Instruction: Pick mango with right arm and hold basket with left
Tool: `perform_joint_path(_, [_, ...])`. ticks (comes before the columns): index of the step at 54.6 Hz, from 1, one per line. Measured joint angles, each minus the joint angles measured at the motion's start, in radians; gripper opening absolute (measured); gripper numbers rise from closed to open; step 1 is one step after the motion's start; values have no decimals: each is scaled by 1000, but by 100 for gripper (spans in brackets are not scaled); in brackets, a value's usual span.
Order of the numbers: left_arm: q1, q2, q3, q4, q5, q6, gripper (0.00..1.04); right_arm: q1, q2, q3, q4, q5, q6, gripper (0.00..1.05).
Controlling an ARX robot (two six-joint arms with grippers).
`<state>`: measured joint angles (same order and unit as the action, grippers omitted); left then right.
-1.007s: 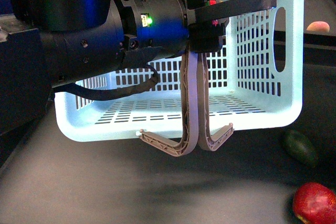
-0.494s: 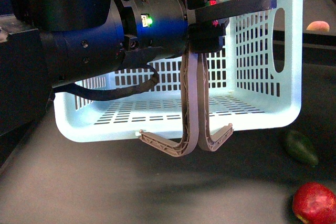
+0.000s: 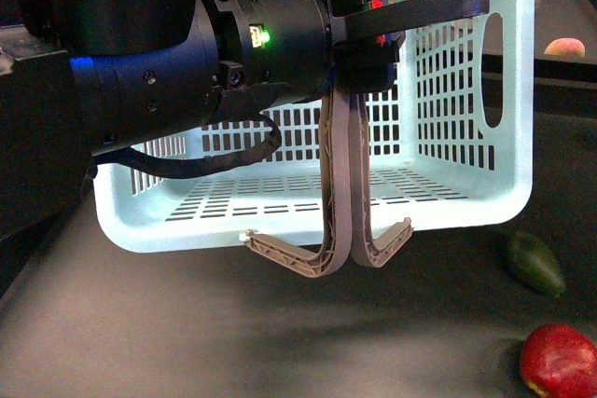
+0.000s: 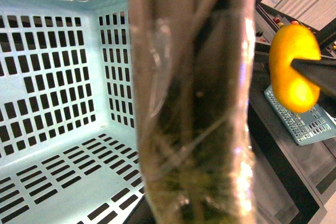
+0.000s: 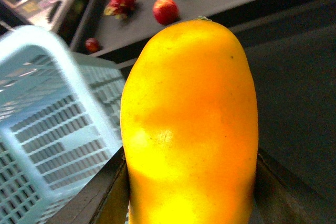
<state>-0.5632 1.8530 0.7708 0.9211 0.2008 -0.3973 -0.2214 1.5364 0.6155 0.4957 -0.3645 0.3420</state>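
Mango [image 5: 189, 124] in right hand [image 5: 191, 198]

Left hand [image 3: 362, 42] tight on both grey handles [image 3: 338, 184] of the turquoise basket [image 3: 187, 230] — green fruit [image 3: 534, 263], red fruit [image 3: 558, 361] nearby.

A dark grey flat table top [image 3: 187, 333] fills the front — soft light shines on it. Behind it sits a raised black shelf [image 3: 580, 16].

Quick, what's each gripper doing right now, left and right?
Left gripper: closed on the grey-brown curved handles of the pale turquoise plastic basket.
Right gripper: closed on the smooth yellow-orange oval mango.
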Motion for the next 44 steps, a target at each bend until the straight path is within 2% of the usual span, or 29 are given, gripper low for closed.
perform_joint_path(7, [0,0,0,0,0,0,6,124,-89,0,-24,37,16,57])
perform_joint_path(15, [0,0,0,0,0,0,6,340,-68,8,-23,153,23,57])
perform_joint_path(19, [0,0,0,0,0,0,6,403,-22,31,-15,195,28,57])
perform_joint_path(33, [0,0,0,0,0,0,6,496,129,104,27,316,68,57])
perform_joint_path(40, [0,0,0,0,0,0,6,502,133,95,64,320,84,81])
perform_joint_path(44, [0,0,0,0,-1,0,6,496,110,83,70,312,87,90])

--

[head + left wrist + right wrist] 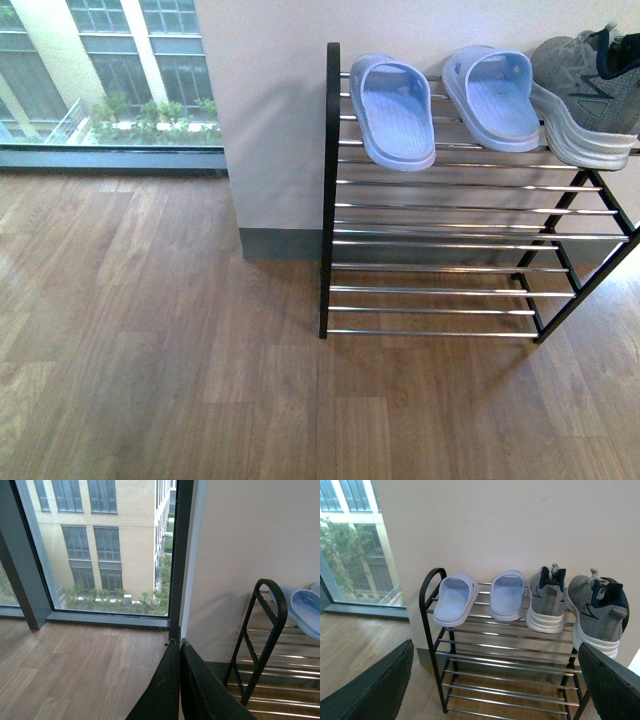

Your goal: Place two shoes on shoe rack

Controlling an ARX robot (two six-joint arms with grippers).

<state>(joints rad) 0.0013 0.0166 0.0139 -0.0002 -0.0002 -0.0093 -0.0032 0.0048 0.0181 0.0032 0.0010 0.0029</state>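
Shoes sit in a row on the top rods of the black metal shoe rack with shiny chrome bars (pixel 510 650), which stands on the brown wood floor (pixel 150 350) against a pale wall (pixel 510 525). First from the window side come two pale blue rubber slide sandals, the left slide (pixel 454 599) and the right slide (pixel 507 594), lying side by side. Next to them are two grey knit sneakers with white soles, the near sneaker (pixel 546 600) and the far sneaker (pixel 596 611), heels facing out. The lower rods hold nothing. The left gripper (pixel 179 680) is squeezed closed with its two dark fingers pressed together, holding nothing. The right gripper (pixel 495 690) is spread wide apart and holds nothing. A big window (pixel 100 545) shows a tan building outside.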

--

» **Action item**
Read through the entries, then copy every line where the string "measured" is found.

» **Result for this task**
Tool: `perform_joint_path(_, [_, ...])`. ticks (comes before the columns): index of the step at 54.6 Hz, from 1, one per line. Measured joint angles, each minus the joint angles measured at the motion's start, in radians; gripper opening absolute (measured); gripper numbers rise from closed to open; step 1 is one step after the motion's start; values have no decimals: each is scaled by 1000, but by 100 for gripper (spans in brackets are not scaled); in brackets, a value's usual span.
`<state>`: measured joint angles (same order and unit as the action, grippers omitted); left then right.

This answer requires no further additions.